#### [WORK REQUEST]
Pull every line that includes the word "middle" from the data.

#### [RECORD SET]
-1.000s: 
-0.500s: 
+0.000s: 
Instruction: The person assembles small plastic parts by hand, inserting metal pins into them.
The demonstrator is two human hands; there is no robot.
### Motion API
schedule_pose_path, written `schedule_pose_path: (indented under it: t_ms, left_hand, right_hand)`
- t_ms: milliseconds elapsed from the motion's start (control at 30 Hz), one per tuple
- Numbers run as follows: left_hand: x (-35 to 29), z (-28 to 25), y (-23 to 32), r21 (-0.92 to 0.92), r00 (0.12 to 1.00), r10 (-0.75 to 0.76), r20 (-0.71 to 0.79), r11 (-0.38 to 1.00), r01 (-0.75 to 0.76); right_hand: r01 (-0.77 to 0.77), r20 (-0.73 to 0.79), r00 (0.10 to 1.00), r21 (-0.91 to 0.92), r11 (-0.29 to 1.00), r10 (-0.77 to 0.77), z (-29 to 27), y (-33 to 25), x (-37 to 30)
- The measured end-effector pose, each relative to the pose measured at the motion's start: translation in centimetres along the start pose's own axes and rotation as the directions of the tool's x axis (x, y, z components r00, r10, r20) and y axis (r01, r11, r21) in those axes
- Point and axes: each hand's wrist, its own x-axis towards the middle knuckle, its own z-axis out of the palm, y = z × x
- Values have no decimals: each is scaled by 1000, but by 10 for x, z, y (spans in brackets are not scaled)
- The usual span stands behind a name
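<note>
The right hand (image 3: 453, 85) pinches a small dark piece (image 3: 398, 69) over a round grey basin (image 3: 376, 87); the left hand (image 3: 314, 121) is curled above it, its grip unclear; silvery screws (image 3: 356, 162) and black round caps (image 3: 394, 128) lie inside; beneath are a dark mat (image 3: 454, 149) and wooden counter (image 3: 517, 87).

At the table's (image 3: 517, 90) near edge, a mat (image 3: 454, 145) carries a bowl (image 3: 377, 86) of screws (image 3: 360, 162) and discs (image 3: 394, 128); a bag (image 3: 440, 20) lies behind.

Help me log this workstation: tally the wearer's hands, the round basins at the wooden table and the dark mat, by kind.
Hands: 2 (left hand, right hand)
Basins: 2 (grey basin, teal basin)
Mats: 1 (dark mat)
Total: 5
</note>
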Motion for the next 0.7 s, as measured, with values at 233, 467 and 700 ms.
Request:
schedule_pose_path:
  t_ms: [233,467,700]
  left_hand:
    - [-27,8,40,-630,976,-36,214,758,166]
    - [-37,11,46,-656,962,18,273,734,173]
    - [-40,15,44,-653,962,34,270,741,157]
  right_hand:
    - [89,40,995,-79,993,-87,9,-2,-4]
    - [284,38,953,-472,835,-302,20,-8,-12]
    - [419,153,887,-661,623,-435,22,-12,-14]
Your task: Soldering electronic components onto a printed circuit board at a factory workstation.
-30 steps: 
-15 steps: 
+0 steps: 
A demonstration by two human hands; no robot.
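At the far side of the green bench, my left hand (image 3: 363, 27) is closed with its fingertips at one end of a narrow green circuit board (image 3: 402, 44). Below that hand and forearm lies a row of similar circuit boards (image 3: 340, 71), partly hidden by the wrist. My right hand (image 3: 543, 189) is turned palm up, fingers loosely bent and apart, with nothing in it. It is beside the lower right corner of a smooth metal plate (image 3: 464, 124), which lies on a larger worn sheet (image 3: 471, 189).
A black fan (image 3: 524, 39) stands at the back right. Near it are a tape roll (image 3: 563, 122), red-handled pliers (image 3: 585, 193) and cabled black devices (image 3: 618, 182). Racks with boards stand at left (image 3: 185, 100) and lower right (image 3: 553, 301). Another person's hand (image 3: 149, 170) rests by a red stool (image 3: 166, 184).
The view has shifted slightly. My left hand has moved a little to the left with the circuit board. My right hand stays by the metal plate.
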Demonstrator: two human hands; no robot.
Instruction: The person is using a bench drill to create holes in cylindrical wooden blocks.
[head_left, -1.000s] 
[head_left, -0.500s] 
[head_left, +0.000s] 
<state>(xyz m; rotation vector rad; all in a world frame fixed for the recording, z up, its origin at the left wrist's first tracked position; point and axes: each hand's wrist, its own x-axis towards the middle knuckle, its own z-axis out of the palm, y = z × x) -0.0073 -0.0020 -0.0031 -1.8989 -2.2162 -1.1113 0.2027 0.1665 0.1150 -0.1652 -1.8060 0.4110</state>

#### [RESPONSE TO THIS EXERCISE]
- Point and axes: each hand's wrist, its own x-axis towards the middle knuckle, its own z-axis out of the palm, y = z × x
<state>(xyz m; rotation vector rad; all in a world frame fixed for the recording, z up, its origin at the left wrist's first tracked position; point and axes: each hand's wrist, its own x-axis towards the middle knuckle, its own z-axis out of the palm, y = z × x) -0.0073 -0.0020 -0.0031 -1.8989 -2.2162 -1.1113 0.2027 0.1665 0.1150 -0.1652 -1.8060 0.4110</state>

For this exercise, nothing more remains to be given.